And there’s one more thing I´ve found later! Dataflows (Gen2) also provide an excellent way to enhance performance. They’re designed to extract data just once for reuse, which means you spend less time waiting around for data refreshes from slower sources. In essence, Dataflows (Gen2) make your work less about battling with processes and more about efficiently using your data.

Benefits and Limitations of Dataflows (Gen2)

Dataflows Gen2 are powerful tools with a range of distinct advantages, but they also have certain limitations. On the plus side, they offer an excellent means to enrich your data, creating a consistency that simplifies the complexity of various data sources. They also help ensure the quality and uniformity of the data and make data integration a smoother process.

However, it’s important to remember that they aren’t a substitute for a data warehouse. They lack support for row-level security, which might be a significant feature for some users. And another thing to note: they require a Fabric capacity workspace to function. So while Dataflows Gen2 can undoubtedly bring benefits to your data management, these points are worth considering before diving in.

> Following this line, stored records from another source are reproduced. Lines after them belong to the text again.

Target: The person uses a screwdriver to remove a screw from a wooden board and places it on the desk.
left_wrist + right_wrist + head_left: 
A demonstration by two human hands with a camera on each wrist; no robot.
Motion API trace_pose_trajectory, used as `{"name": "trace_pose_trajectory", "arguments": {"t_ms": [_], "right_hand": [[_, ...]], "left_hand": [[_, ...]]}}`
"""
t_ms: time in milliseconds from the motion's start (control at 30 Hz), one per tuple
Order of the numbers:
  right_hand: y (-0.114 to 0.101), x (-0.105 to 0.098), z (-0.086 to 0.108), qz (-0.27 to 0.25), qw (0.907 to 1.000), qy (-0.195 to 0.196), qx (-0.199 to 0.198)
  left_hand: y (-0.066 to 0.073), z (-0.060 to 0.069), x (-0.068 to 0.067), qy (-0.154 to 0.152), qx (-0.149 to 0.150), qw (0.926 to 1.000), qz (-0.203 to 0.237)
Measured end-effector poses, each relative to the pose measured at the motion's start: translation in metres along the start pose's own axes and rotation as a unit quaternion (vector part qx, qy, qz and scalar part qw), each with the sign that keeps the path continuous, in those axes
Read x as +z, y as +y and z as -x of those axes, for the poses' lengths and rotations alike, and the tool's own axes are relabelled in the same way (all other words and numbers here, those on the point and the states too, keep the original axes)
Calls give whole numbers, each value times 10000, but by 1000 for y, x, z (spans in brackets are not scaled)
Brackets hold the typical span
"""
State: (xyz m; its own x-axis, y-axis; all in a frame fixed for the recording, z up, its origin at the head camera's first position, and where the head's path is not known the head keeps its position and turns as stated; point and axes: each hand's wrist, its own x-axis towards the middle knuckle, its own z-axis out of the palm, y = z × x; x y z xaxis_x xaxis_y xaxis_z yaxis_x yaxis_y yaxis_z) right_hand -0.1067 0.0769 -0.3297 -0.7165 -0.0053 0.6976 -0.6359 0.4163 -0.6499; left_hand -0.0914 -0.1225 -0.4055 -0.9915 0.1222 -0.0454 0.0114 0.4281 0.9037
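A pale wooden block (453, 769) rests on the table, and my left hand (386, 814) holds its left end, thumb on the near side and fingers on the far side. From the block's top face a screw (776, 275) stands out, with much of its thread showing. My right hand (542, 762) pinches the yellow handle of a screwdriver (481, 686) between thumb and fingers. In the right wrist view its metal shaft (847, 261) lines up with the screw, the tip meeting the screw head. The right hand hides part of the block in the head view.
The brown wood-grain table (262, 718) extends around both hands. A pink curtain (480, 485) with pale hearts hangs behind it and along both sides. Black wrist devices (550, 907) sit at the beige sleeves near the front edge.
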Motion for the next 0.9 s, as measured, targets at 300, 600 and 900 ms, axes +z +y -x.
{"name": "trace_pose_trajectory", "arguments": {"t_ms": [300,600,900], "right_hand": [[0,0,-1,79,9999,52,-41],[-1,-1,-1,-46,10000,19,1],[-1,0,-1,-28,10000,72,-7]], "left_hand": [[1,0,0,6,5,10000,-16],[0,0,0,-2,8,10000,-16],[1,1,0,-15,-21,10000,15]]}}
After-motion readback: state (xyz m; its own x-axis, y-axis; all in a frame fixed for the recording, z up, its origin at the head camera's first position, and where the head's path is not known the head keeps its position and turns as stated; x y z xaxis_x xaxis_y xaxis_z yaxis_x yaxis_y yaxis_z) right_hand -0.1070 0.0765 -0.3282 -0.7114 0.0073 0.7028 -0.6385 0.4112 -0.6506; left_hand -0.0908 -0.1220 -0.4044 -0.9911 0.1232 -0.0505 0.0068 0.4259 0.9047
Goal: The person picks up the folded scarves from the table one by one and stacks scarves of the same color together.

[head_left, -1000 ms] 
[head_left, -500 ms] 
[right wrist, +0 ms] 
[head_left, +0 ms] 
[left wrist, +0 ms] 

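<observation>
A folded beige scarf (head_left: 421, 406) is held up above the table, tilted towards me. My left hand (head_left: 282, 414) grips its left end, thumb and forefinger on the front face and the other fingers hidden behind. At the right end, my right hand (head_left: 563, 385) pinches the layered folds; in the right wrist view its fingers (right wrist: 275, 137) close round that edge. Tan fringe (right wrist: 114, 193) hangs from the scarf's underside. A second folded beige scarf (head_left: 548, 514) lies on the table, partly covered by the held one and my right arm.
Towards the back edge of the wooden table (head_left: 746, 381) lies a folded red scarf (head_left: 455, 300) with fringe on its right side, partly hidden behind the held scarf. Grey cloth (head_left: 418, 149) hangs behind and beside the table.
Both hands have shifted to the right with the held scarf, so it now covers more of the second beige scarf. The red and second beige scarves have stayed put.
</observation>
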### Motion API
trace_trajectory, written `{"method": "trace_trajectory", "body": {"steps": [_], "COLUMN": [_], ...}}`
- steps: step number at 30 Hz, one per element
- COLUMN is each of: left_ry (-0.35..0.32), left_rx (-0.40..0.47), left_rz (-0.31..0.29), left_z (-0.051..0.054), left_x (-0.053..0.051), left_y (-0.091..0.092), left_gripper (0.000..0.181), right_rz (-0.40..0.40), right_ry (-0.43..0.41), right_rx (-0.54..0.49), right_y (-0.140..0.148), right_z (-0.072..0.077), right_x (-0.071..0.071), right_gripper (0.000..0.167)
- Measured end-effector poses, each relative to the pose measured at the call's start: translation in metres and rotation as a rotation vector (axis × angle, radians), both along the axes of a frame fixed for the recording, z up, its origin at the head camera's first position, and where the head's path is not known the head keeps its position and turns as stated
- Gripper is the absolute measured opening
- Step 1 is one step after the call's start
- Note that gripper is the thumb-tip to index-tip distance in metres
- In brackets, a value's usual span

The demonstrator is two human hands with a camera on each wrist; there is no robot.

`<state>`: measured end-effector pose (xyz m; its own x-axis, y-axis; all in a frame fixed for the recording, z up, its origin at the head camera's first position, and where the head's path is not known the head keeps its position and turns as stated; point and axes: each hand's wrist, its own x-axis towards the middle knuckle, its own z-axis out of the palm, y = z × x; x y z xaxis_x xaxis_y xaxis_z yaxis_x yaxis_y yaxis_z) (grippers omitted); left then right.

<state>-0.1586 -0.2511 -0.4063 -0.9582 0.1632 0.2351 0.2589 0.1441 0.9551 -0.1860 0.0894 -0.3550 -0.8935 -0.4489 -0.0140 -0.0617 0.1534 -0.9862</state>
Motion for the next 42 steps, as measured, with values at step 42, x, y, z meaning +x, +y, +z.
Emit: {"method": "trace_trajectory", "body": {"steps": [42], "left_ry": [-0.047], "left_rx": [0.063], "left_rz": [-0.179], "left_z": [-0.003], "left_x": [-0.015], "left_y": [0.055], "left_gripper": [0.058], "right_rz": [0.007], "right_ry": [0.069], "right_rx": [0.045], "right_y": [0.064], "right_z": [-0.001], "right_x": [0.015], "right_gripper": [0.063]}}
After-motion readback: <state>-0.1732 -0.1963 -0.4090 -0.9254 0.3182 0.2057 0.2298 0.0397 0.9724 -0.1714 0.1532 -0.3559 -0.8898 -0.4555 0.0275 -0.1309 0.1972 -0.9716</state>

The Integration of Dataflows (Gen2) and Pipelines

In Fabric, Dataflows (Gen2) and pipelines aren’t separate entities; they form a symbiotic relationship. When you’re dealing with transformed data that needs a bit more tweaking, these two come together to make that task much simpler.

Dataflow in Pipeline

Creating pipelines isn’t a complex process in the context of the Data Factory and Data Engineering workloads. It’s just a matter of a few clicks and keystrokes, and voila, you have a pipeline ready to go.

What makes these pipelines valuable is the variety of activities they can orchestrate. Think of them like conductors of an orchestra, each one guiding and controlling different parts to produce a harmonious output. They bring structure and efficiency to your data management process, making it less chaotic and more streamlined.

Investigating these features could significantly influence your data engineering process, potentially transforming it into a more streamlined, effective operation.

Now, this doesn’t necessarily mean you’ll outshine all your competitors overnight — every business has its unique characteristics, after all. But by leveraging such powerful tools, you might find your data operations becoming more manageable and, perhaps, more productive. Isn’t that a worthy exploration?

I´ve been using pipelines for a quite few time, but Dataflows Gen 2 are just something that seems great for the citizen developer that wants to bring their data alive.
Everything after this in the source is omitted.